Brian: Yes. The idea there was to, again, in the Amazon ecosystem, if
you want to get your book bubbled up, you need positive reviews.
It’s good to mix in some negative reviews, and you need people
to tag your book for you. This is something else I hadn’t
Brian: People can actually go in and tell Amazon what category they
think your book is in.
Brian: So they can tag your book for you.
Peep: Did they?
Brian: They did not. That’s pretty hidden. But you really have to ask
them to do that and that’s really where your…
Peep: But maybe your book was in the right category already, so there was
no need for it.
Brian: Perhaps so. Perhaps so. I don’t know what would entice people
to do it other than, quite frankly, other authors. I tell them
to go and tag something because they understand what the concept
is. So these are some new concepts. But when you send an email
out to your list of the folks that expressed interest, having a
list of things that they can do from really write a review and
go on Amazon and do it, do a blog post on it, tweet about it and
then go tag it, whatever, is great too.
Peep: I guess you were kind of late with reviews because the last time we
met and I read your book, I checked on Amazon. There was only
Brian: There was one review. Today I’ve got seven five-star reviews
and three for the Kindle edition.
Peep: Any haters?
Brian: No haters yet. No, but most of the people that have reviewed
the book have been people that I’ve asked to.

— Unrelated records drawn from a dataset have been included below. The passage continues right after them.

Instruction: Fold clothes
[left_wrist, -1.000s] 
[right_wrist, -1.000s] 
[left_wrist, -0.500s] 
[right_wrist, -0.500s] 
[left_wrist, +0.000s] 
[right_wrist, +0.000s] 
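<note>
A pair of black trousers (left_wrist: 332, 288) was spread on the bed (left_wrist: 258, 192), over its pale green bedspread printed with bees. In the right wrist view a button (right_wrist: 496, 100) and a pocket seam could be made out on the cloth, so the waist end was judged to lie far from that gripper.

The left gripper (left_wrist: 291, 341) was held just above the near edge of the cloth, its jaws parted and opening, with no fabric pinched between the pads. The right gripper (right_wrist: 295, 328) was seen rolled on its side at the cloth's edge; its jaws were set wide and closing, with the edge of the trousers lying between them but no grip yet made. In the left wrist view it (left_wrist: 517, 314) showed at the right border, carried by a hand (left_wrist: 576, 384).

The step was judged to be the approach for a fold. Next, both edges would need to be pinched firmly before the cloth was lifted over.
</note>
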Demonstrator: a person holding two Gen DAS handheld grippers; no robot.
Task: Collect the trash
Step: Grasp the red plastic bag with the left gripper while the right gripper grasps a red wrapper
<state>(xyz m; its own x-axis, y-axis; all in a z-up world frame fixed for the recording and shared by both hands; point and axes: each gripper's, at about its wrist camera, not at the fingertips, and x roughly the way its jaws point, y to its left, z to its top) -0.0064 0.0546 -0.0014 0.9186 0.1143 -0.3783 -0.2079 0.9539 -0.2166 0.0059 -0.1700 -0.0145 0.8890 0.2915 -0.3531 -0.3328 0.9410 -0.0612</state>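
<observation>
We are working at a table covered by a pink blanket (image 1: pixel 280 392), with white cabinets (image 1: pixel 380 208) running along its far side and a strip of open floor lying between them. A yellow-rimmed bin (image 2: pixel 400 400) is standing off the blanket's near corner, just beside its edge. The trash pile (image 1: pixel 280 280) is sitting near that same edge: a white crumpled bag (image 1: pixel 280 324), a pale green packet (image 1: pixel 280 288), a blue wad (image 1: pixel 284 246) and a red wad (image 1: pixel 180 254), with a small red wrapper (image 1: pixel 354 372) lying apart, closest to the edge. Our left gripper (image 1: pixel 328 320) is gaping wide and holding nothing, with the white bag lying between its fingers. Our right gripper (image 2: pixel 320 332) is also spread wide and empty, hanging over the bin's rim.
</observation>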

Brian: That’s the difference in the strategy I’m taking now, which is
you’ve got to reach out and ask folks to do things for you.
Peep: Yeah, I guess maybe it’s one of those things where, where there is
something is there, there will be more and if it’s like an empty
place, people feel hesitant. If there’s only one review, people
are like – I guess, it’s kind of social proof, right?

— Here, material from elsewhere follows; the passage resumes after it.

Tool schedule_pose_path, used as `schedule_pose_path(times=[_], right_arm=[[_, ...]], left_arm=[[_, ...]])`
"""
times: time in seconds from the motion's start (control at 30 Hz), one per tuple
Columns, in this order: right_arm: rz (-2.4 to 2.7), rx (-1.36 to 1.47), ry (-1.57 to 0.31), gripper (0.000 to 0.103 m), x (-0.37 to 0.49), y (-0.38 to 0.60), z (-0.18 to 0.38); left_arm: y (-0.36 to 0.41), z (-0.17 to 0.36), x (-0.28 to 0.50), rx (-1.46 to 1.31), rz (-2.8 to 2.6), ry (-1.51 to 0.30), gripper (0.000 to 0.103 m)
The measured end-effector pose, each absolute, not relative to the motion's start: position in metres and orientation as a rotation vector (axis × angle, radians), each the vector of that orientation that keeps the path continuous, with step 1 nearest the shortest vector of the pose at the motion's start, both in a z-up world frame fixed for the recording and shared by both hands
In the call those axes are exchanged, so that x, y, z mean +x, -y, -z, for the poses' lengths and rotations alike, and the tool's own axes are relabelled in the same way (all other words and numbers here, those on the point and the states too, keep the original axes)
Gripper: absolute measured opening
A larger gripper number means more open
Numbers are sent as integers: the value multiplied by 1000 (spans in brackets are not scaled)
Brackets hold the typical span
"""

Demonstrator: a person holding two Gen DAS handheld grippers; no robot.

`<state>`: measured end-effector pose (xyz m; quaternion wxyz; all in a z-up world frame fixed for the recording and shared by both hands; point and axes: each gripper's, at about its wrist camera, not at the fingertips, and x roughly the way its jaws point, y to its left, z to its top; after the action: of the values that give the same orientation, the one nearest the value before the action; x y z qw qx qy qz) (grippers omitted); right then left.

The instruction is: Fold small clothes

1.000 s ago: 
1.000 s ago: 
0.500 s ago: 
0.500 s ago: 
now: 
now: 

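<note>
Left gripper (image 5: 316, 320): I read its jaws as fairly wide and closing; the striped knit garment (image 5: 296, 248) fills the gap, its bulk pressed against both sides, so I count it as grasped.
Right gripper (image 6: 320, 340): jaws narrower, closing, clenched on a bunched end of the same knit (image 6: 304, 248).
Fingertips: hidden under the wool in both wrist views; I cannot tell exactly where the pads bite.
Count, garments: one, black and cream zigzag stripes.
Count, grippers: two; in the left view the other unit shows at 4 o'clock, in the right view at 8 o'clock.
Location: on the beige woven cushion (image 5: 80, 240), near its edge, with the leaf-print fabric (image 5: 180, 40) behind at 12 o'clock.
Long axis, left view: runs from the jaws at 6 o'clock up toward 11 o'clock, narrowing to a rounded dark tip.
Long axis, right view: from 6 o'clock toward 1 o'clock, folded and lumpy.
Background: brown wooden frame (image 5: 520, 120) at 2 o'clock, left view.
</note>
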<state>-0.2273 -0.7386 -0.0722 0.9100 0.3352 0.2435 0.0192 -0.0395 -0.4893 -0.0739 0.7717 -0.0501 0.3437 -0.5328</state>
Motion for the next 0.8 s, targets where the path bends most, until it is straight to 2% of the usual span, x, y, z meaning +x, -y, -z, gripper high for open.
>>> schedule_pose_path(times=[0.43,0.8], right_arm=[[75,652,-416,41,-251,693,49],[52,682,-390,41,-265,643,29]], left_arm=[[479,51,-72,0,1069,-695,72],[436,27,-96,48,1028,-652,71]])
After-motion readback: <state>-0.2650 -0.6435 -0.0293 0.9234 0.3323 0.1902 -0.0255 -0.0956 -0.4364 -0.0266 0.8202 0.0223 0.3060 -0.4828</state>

Brian: Yeah. Well, now there’s a whole new thing coming out with the
new Kindles that Amazon’s coming out with. They have even more
integrated author integration.
Peep: You mean the ones that just came out?
Brian: The ones that just came out.
Peep: Paperwhite and new Kindle Fire HD.
Brian: That’s right. That’s right. So they have new ways of connecting
the book to the author. So there are new opportunities for you
to go and create more of this content around yourself as an
author and connect with your readers.
Peep: So tell me top three things that you would do differently.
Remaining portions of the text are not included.